# Re: [PATCH] __div64_32: implement division by multiplication for 32-bit arches

**From: **Nicolas Pitre

**Date: ** Wed Oct 28 2015 - 19:32:51 EST

On Thu, 29 Oct 2015, Alexey Brodkin wrote:

>* Fortunately we already have much better __div64_32() for 32-bit ARM.*

>* There in case of division by constant preprocessor calculates so-called*

>* "magic number" which is later used in multiplications instead of divisions.*

It's not magic, it is science. :-)

>* It's really nice and very optimal but obviously works only for ARM*

>* because ARM assembly is involved.*

>* *

>* Now why don't we extend the same approach to all other 32-bit arches*

>* with multiplication part implemented in pure C. With good compiler*

>* resulting assembly will be quite close to manually written assembly.*

You appear to have left out optimizations where there is no overflow to

carry. That, too, can be determined at compile time.

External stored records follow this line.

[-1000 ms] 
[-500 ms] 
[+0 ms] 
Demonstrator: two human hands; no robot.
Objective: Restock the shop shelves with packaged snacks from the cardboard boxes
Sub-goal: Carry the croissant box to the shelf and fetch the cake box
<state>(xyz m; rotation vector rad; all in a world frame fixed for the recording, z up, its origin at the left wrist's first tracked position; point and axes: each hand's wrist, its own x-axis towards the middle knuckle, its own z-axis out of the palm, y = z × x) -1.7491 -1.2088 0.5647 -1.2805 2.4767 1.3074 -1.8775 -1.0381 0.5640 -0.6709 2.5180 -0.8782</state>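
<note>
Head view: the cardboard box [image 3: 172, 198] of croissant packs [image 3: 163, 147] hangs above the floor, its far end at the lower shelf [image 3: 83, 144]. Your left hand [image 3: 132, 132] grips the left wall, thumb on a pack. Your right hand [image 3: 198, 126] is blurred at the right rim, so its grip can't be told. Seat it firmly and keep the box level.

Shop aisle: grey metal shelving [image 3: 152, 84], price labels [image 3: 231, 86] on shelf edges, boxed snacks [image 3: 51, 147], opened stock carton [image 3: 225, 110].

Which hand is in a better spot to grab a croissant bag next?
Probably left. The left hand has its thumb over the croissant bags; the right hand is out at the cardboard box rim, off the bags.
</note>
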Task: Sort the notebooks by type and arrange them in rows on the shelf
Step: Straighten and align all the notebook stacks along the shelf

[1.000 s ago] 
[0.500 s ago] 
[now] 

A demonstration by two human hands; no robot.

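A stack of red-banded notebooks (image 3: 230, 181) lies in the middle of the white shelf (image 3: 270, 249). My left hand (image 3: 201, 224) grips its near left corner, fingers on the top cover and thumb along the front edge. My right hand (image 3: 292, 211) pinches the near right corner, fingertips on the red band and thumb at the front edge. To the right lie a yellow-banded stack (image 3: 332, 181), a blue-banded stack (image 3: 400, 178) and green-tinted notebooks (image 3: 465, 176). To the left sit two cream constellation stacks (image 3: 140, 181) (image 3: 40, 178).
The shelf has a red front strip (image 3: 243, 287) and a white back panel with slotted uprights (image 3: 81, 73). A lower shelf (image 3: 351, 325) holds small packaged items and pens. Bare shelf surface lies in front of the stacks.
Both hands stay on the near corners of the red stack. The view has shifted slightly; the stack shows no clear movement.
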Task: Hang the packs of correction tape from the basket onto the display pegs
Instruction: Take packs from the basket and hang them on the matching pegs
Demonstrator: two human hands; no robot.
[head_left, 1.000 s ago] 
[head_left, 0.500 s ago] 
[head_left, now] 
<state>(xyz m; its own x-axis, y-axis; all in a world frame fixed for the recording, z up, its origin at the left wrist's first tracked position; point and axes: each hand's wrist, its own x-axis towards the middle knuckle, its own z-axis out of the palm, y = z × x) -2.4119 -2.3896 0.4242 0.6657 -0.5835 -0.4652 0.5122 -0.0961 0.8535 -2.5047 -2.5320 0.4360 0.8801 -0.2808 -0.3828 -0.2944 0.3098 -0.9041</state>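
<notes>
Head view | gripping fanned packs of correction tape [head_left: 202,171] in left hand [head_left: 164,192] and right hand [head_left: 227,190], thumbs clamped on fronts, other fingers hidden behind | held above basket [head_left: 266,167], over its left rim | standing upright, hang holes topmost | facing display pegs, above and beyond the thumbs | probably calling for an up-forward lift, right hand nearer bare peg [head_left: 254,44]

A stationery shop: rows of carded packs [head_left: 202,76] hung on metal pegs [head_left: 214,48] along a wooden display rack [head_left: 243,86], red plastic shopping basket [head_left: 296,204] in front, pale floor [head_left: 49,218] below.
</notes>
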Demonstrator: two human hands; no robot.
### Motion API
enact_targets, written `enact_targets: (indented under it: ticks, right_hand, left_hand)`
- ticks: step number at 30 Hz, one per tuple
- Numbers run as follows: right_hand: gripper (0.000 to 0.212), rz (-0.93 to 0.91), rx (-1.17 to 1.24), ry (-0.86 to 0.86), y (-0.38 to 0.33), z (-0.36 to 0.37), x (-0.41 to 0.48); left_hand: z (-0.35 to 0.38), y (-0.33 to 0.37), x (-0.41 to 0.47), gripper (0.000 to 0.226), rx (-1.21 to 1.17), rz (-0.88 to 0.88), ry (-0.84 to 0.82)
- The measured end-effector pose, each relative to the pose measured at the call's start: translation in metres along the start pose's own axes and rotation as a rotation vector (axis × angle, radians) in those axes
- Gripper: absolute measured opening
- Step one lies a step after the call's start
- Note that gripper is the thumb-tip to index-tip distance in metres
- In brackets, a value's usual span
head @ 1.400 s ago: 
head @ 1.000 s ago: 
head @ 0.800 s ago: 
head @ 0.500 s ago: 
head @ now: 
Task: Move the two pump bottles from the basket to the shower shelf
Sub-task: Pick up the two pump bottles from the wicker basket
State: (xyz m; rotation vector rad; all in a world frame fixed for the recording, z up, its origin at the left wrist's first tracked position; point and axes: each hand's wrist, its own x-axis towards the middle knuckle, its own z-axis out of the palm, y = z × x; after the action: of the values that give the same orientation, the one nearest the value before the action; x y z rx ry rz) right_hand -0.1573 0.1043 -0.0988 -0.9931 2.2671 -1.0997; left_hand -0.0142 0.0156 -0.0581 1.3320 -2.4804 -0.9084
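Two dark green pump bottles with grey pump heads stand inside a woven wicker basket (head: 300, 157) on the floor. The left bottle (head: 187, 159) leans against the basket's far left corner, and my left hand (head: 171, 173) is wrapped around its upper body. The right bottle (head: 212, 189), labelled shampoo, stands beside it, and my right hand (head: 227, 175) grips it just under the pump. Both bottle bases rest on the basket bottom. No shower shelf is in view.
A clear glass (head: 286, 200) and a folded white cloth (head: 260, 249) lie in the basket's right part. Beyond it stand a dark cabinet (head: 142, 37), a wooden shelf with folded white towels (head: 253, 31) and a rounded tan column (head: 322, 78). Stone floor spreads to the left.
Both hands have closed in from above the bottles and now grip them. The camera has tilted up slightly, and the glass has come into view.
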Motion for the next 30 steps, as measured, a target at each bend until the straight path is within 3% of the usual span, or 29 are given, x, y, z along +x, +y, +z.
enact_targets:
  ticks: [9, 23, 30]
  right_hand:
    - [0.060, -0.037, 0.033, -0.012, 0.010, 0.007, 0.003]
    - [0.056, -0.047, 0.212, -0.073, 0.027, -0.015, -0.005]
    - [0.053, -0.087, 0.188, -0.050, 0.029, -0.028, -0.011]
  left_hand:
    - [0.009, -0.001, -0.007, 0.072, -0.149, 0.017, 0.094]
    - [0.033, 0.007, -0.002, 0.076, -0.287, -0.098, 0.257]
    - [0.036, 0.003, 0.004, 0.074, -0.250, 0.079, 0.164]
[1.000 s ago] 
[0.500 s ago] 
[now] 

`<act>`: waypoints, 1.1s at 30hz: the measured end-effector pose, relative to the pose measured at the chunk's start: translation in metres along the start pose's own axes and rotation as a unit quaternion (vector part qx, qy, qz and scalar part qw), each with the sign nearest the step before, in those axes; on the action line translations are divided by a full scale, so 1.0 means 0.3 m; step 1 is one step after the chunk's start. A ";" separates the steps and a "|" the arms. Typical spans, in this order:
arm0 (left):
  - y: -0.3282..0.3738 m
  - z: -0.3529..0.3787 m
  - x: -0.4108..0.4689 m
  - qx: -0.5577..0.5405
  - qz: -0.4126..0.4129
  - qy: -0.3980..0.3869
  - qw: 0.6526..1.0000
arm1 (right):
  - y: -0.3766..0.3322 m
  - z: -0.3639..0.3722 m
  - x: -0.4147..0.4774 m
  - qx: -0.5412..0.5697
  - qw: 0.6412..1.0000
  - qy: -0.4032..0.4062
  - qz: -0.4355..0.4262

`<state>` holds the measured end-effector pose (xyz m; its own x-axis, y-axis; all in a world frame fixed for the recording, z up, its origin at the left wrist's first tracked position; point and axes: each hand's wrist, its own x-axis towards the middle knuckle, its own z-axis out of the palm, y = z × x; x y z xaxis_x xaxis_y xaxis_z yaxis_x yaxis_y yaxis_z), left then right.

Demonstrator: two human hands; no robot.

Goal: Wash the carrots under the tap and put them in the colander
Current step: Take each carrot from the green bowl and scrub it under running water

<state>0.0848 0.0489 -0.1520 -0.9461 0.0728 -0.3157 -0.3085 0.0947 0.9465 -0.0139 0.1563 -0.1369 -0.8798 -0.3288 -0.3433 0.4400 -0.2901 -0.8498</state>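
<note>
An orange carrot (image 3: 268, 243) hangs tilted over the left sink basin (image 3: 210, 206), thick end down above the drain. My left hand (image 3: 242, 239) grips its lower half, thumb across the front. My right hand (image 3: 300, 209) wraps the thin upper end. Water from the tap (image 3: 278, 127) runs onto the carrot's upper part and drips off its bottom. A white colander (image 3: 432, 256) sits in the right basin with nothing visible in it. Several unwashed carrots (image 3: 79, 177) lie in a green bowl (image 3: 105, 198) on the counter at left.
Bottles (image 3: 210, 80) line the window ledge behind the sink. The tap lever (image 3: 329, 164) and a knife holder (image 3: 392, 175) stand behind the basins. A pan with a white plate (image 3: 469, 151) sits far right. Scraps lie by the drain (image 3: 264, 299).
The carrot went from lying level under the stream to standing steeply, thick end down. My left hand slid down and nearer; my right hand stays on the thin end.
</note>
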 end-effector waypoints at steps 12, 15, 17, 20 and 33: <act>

>* But there's at least 1 problem which I don't know how to solve.*

>* Preprocessor magic only happens if __div64_32() is inlined (that's*

>* obvious - preprocessor has to know if divider is constant or not).*

>* *

>* But __div64_32() is already marked as weak function (which in its turn*

>* is required to allow some architectures to provide its own optimal*

>* implementations). I.e. addition of "inline" for __div64_32() is not an*

>* option.*

You can't inline __div64_32(). It should remain as is and used only for

the slow path.

For the constant based optimization to work, you need to modify do_div()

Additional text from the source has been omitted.